Hi, many thanks for your great tool!
I tried using the seed labeling on the Tusi 2018 data and their marker genes from Supp table 1. I followed strictly your tutorial (https://docs.scvi-tools.org/en/stable/user_guide/notebooks/seed_labeling.html) and the first results look promising. However, I would like to get the posterior probability score which you used in your original publication (e.g. Figure 6 D).
On that note, is there a implemented way to dismiss labels if they have no support based on the trained model?
Is it possible to extract it from the model? I tried dir(scvi.model._scanvi.SCANVI) but could not find.
So I think you just want to add
soft=True to the
predict method of
SCANVI. However, we do have a bug in this where it’s not correctly outputting a dataframe.
Hello Adam, many thanks for your reply!
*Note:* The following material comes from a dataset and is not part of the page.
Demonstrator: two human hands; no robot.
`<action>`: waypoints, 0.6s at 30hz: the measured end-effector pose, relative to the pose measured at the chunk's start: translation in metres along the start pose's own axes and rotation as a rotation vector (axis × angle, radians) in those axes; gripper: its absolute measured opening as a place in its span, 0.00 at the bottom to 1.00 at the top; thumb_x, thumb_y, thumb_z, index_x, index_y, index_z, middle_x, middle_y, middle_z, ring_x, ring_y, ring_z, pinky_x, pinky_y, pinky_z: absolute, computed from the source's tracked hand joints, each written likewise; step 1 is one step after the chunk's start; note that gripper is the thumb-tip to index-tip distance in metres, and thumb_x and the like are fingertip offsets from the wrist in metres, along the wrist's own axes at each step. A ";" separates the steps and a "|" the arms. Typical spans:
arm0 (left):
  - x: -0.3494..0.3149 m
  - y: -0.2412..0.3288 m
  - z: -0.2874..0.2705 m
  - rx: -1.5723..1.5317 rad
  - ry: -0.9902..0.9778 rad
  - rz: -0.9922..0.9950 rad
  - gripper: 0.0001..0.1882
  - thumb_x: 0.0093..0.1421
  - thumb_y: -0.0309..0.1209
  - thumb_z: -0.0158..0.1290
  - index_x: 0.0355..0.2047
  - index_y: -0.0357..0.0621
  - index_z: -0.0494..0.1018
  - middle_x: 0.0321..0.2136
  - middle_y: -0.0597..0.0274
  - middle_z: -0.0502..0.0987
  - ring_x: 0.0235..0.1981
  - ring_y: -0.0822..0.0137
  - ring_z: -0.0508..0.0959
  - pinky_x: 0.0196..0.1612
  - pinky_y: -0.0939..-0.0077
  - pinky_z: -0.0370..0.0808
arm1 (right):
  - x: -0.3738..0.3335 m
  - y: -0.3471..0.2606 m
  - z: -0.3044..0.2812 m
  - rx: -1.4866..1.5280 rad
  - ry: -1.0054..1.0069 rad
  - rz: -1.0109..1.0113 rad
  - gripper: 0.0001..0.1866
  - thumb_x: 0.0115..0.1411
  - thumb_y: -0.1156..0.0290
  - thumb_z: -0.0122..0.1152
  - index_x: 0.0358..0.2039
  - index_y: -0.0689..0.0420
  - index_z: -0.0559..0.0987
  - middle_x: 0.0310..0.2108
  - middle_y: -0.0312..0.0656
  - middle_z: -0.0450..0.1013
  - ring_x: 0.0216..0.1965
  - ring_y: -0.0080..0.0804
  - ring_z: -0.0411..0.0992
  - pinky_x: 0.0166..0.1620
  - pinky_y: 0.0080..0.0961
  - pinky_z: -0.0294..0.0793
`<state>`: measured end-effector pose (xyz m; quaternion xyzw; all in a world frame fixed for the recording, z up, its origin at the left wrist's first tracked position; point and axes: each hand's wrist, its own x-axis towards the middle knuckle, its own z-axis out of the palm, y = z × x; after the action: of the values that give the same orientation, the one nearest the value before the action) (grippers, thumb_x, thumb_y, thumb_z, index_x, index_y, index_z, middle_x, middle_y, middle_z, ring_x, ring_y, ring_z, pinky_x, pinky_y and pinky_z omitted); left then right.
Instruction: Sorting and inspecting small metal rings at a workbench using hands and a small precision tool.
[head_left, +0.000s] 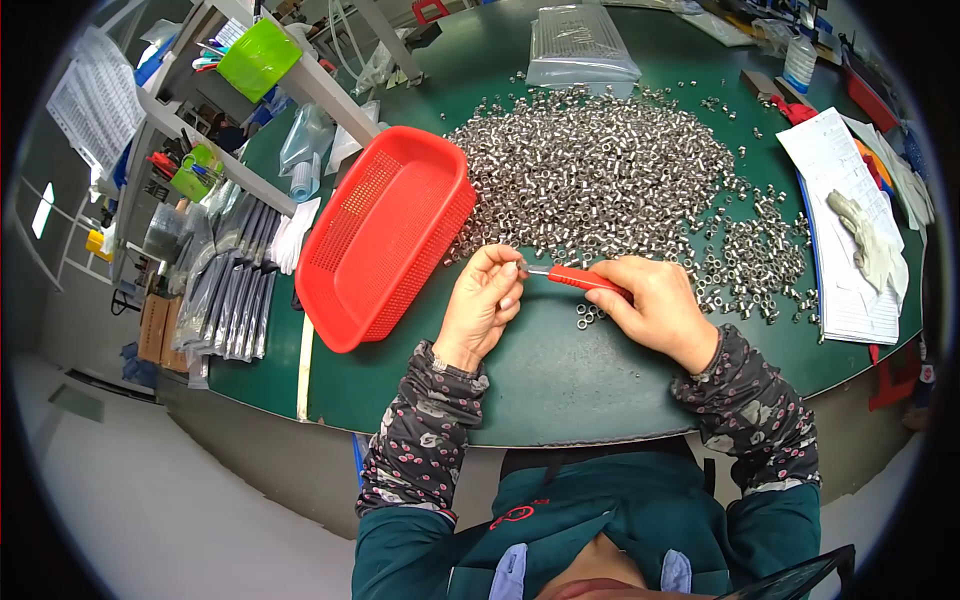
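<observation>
My left hand (485,308) pinches a small metal ring (521,266) between thumb and fingertips, partly hidden by the fingers. My right hand (655,308) is closed round a red-handled tool (580,279) with a slim metal shaft. The shaft points left and its tip meets the ring in my left hand. Just beyond both hands spreads a large heap of small silvery metal rings (600,165). A few loose rings (588,315) lie on the table below the tool.
A red perforated plastic basket (385,230) stands left of the heap on the green table (540,390). Clear plastic trays (580,45) are stacked at the back. Papers (850,230) with a glove (865,240) on them lie at right; bagged packs (230,290) at left.
</observation>
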<state>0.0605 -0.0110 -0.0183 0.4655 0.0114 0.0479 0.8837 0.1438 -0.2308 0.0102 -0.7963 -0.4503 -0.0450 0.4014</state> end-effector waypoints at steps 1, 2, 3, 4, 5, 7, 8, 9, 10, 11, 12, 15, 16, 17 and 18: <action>0.000 0.000 0.001 0.000 0.000 0.001 0.06 0.63 0.25 0.48 0.40 0.44 0.69 0.32 0.63 0.72 0.17 0.82 0.61 0.13 0.93 0.55 | 0.000 -0.001 0.000 0.000 0.000 -0.001 0.14 0.55 0.59 0.59 0.34 0.56 0.79 0.24 0.43 0.73 0.25 0.42 0.74 0.28 0.36 0.71; 0.000 0.000 0.001 0.000 0.012 0.003 0.06 0.63 0.25 0.48 0.40 0.44 0.69 0.32 0.63 0.72 0.17 0.82 0.61 0.14 0.92 0.55 | 0.001 -0.002 -0.001 0.003 -0.026 0.008 0.14 0.55 0.59 0.59 0.34 0.56 0.79 0.24 0.43 0.74 0.26 0.42 0.74 0.28 0.36 0.71; 0.000 0.000 0.003 -0.001 0.023 0.003 0.06 0.63 0.25 0.48 0.40 0.43 0.69 0.32 0.63 0.72 0.17 0.82 0.61 0.14 0.92 0.55 | 0.001 -0.002 -0.002 0.005 -0.051 0.018 0.14 0.56 0.59 0.59 0.34 0.56 0.79 0.24 0.43 0.74 0.26 0.42 0.74 0.29 0.36 0.71; 0.000 0.001 0.004 -0.003 0.021 0.003 0.06 0.63 0.25 0.48 0.40 0.43 0.69 0.32 0.63 0.72 0.17 0.82 0.61 0.14 0.92 0.55 | 0.000 -0.001 -0.002 0.003 -0.051 0.019 0.14 0.56 0.59 0.59 0.34 0.56 0.79 0.24 0.43 0.74 0.26 0.42 0.74 0.29 0.36 0.71; 0.000 0.001 0.005 0.003 0.022 0.004 0.06 0.62 0.25 0.49 0.40 0.42 0.69 0.31 0.64 0.73 0.17 0.83 0.61 0.14 0.92 0.55 | 0.000 0.000 -0.002 0.013 -0.055 0.026 0.14 0.56 0.59 0.58 0.34 0.56 0.79 0.24 0.43 0.74 0.26 0.42 0.74 0.29 0.36 0.71; -0.001 0.001 0.004 0.009 0.028 0.007 0.06 0.62 0.25 0.50 0.39 0.41 0.69 0.30 0.65 0.73 0.17 0.83 0.62 0.15 0.92 0.55 | 0.000 0.001 -0.001 0.025 -0.062 0.031 0.14 0.56 0.59 0.58 0.34 0.56 0.80 0.24 0.43 0.74 0.26 0.42 0.74 0.29 0.36 0.71; -0.001 0.000 0.004 0.014 0.034 0.007 0.06 0.62 0.25 0.50 0.39 0.41 0.69 0.30 0.65 0.73 0.17 0.83 0.62 0.15 0.93 0.55 | 0.001 0.000 -0.001 0.014 -0.058 0.019 0.14 0.55 0.61 0.59 0.35 0.57 0.80 0.25 0.43 0.74 0.25 0.42 0.74 0.29 0.34 0.71; -0.001 0.000 0.004 0.019 0.039 0.008 0.06 0.62 0.25 0.50 0.39 0.41 0.69 0.30 0.65 0.73 0.17 0.83 0.62 0.16 0.93 0.56 | 0.001 0.000 -0.002 0.002 -0.053 0.007 0.13 0.55 0.62 0.60 0.36 0.58 0.80 0.25 0.44 0.74 0.25 0.42 0.73 0.28 0.33 0.71; -0.001 0.000 0.003 0.018 0.040 0.008 0.06 0.62 0.25 0.50 0.39 0.41 0.69 0.30 0.65 0.73 0.17 0.83 0.62 0.16 0.93 0.56 | 0.001 0.000 -0.001 0.001 -0.053 0.007 0.13 0.55 0.62 0.60 0.36 0.58 0.80 0.25 0.44 0.74 0.25 0.42 0.73 0.28 0.33 0.71; -0.001 0.000 0.002 0.014 0.035 0.009 0.06 0.62 0.25 0.50 0.39 0.41 0.69 0.29 0.65 0.73 0.17 0.83 0.62 0.16 0.93 0.56 | 0.001 0.001 -0.001 -0.017 -0.038 -0.004 0.13 0.54 0.63 0.60 0.36 0.58 0.80 0.24 0.44 0.74 0.24 0.41 0.73 0.28 0.33 0.71; -0.001 -0.001 0.002 0.011 0.030 0.009 0.06 0.62 0.25 0.51 0.40 0.42 0.69 0.29 0.65 0.73 0.17 0.83 0.62 0.16 0.93 0.56 | 0.000 0.001 -0.001 -0.035 -0.023 -0.015 0.13 0.54 0.63 0.60 0.36 0.58 0.80 0.24 0.43 0.73 0.24 0.41 0.73 0.27 0.33 0.71; -0.001 -0.001 0.001 0.011 0.038 0.002 0.07 0.62 0.25 0.51 0.40 0.41 0.70 0.29 0.65 0.73 0.17 0.84 0.62 0.16 0.93 0.56 | 0.000 0.000 -0.002 -0.080 -0.005 -0.051 0.13 0.54 0.63 0.61 0.35 0.58 0.79 0.23 0.43 0.72 0.24 0.41 0.72 0.27 0.33 0.70; -0.001 -0.001 0.000 0.011 0.038 0.002 0.07 0.62 0.25 0.51 0.40 0.41 0.70 0.29 0.65 0.73 0.17 0.84 0.62 0.16 0.93 0.56 | 0.000 0.001 -0.001 -0.080 -0.006 -0.051 0.13 0.54 0.63 0.61 0.35 0.58 0.79 0.23 0.43 0.72 0.24 0.41 0.72 0.27 0.33 0.70; -0.001 -0.002 -0.001 0.003 0.033 -0.002 0.07 0.62 0.26 0.51 0.40 0.41 0.70 0.29 0.64 0.74 0.17 0.84 0.62 0.16 0.93 0.56 | 0.000 0.002 0.000 -0.100 0.001 -0.058 0.13 0.54 0.63 0.61 0.35 0.58 0.79 0.23 0.42 0.72 0.24 0.41 0.72 0.26 0.33 0.70; -0.001 -0.002 -0.001 -0.005 0.026 -0.005 0.07 0.62 0.26 0.51 0.40 0.40 0.70 0.29 0.64 0.74 0.17 0.84 0.62 0.16 0.93 0.56 | 0.000 0.002 0.000 -0.122 0.010 -0.063 0.13 0.54 0.63 0.61 0.36 0.58 0.79 0.23 0.42 0.72 0.23 0.41 0.72 0.26 0.34 0.70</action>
<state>0.0598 -0.0110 -0.0209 0.4626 0.0240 0.0516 0.8848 0.1457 -0.2315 0.0092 -0.8043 -0.4697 -0.0888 0.3528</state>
So I added the following lines:
y_pred = scanvi_model.predict(adata, soft=True)
pred = pd.DataFrame(data=y_pred[0:,0:])
pred_score = pred.max(axis=1).to_numpy()
I assume that pred_score is now the maximum score across all labels for each cell. Which should correspond to the label assigned to that cell.
Background: I annotated progenitor cells with SingleR and use the top 10 SingleR labels as seed labels with scanvi. That is the comparison of the scvi vs SingleR score.
Your process is correct. We just released the new version which fixes the issue with the soft prediction, so I recommend updating to it.
Great, many thanks for your tools and dedication!